**Exercise objective**
If a line in the records below contains the word "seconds", copy it out.

**Exercise material**

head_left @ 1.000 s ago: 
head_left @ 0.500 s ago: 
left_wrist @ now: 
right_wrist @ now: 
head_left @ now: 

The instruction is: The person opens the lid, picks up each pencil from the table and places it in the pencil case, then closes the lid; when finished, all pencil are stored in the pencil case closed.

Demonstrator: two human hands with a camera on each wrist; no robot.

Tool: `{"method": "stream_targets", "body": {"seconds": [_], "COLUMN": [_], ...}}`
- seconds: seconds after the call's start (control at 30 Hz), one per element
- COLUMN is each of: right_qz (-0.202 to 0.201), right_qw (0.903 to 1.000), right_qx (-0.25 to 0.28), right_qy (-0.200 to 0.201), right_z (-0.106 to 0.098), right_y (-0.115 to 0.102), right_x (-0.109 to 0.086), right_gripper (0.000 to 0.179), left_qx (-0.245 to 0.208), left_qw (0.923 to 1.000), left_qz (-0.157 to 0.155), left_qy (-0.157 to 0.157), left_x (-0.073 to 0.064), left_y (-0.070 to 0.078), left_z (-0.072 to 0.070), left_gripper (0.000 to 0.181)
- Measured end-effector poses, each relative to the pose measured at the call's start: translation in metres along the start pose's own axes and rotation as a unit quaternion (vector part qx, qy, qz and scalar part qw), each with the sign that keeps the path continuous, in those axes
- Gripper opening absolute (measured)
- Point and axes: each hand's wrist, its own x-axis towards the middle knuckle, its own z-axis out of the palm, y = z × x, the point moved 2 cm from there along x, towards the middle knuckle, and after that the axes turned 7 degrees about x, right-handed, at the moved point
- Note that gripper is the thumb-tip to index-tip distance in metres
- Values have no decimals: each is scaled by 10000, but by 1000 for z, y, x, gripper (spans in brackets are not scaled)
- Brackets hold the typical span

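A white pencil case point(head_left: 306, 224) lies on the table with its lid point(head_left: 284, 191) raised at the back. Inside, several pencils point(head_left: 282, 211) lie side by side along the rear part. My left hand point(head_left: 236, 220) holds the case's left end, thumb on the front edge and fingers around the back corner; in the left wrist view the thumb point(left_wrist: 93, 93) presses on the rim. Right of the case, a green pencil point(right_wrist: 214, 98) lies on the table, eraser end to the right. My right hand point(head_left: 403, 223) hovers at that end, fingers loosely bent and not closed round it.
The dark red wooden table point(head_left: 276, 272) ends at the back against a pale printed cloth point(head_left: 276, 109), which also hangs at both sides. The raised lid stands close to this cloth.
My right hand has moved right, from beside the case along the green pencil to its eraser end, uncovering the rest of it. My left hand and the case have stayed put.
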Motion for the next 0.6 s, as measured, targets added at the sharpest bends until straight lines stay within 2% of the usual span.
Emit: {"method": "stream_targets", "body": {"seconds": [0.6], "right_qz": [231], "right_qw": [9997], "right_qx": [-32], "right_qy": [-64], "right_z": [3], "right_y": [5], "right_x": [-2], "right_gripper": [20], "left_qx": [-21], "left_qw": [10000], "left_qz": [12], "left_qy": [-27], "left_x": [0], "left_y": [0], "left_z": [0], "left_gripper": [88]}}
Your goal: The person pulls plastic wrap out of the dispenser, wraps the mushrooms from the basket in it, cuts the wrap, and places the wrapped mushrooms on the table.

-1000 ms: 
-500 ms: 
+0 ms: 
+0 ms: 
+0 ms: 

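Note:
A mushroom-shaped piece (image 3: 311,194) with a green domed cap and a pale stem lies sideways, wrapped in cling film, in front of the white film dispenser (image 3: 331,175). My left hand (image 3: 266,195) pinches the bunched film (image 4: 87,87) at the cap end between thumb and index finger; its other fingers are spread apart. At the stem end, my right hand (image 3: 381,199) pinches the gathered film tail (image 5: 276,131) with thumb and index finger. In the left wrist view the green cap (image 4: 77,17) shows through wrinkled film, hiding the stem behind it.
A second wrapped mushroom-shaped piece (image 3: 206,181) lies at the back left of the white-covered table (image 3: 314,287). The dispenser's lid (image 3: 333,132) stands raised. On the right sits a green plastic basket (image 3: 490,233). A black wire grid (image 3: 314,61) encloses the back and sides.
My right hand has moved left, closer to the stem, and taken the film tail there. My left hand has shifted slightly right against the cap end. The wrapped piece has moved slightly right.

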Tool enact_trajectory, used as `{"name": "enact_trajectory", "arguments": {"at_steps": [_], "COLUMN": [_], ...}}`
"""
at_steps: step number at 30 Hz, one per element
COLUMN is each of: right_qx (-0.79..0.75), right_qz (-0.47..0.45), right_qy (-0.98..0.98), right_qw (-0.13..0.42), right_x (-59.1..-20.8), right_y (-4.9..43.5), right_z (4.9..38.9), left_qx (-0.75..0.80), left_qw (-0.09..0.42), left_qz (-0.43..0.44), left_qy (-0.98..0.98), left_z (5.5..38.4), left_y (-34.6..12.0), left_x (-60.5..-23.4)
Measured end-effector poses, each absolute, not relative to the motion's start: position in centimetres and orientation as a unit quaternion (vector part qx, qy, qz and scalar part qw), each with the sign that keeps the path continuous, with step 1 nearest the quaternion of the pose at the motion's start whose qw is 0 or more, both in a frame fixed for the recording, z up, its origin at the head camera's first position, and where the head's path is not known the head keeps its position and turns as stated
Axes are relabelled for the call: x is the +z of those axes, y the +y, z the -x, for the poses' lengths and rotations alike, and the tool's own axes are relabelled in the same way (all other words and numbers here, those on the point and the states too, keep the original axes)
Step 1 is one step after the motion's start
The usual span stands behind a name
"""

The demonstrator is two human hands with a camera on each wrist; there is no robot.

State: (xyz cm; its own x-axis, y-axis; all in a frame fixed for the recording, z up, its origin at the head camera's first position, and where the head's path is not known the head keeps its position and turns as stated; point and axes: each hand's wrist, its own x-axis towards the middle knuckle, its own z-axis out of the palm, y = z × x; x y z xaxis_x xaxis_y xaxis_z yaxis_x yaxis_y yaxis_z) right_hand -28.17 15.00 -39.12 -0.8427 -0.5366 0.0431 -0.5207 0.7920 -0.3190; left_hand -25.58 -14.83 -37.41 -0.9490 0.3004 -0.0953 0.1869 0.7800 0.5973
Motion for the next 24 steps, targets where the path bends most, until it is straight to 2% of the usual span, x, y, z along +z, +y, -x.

**Exercise solution**
Tool: `{"method": "stream_targets", "body": {"seconds": [_], "COLUMN": [_], ...}}`
- seconds: seconds after the call's start (control at 30 Hz), one per element
Emit: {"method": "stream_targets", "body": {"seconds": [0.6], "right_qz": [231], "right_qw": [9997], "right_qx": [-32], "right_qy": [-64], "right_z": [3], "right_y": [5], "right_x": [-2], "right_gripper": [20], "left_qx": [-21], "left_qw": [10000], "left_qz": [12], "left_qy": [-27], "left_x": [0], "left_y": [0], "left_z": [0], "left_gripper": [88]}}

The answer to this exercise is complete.